Monday, September 28, 2015

What did YOU teach this week?

Having a bad cold is really no excuse. If you want to build readership of a blog, you need to stick to the promised schedule and post regularly. So I apologize.

The fact is that I had hoped to publish a post about tackling pronunciation in the ESL classroom, but the post grew so long that I'll now have to publish it in two instalments. I'm still working on it. In the meantime, why don't I just tell you what I taught this past week and which resources I found most useful?

My morning class asked to learn how to shop online. I used the English for Financial Literacy documents by the Toronto Catholic District School Board found on the Settlement.org wiki. The volume for CLB 3-5 was VERY helpful.

I also found a presentation on Decoda.ca called Shopping and Banking Safely Online, which fit our needs perfectly.

One student began using Amazon.ca as a result of what we learned during this week-long unit. However, they chose to get into a different (though connected) topic next: how to get and use a credit card.

My afternoon (LINC Literacy) class had just finished a week of learning some language to R/W/L and speak about food staples. Our second week of the FOOD unit was spent setting up the classroom just like Food Basics--our only supermarket in the downtown core. After learning shopping vocabulary such as shopping bag, shopping cart, list, aisle, frozen, canned, fresh, dairy, meat and produce, we practiced short dialogues.

For example, this was a chain drill that snaked around the class, with A holding a plastic bag and B holding a reusable bag.

A:  Do you need a bag?

B:  No, thank you. I have a bag.

We also practiced:

A:  Excuse me, where is the _______?

B:  It's on aisle ____.  (Or: It's at the back; it's in dairy; it's next to the milk; it's at the front, etc.)

A:  Thanks.

B:  No problem.

After a tour of the store, students set off in teams of three to complete a scavenger hunt.
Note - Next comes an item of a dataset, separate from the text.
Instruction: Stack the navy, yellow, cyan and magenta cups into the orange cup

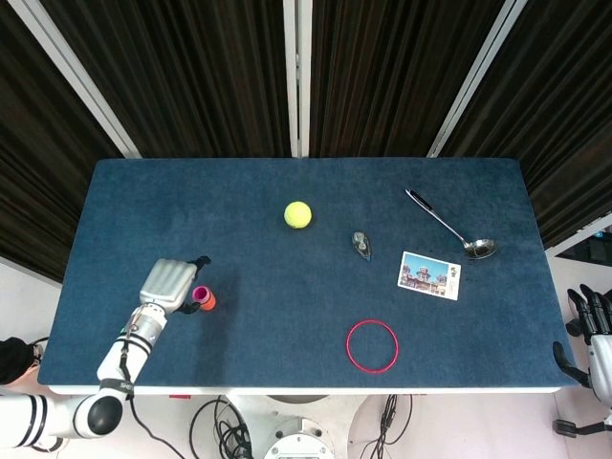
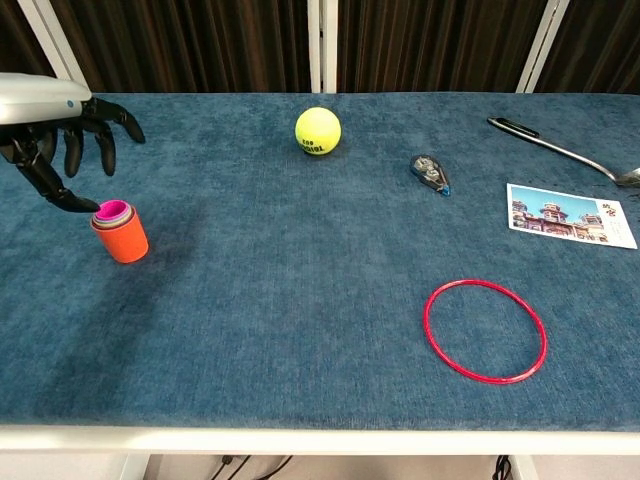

Each team had a different set of items and prices to find.  The T.A. and I took pictures of the field trip so as to be able to put the photos into a Language Experience Approach booklet. The students will add the language then learn to read it fluently over the course of a week.

I am really looking forward to the week preceding Thanksgiving. We will use the items we purchased at the supermarket to make a pumpkin pie. Yum!

What did you do with your class(es) this week?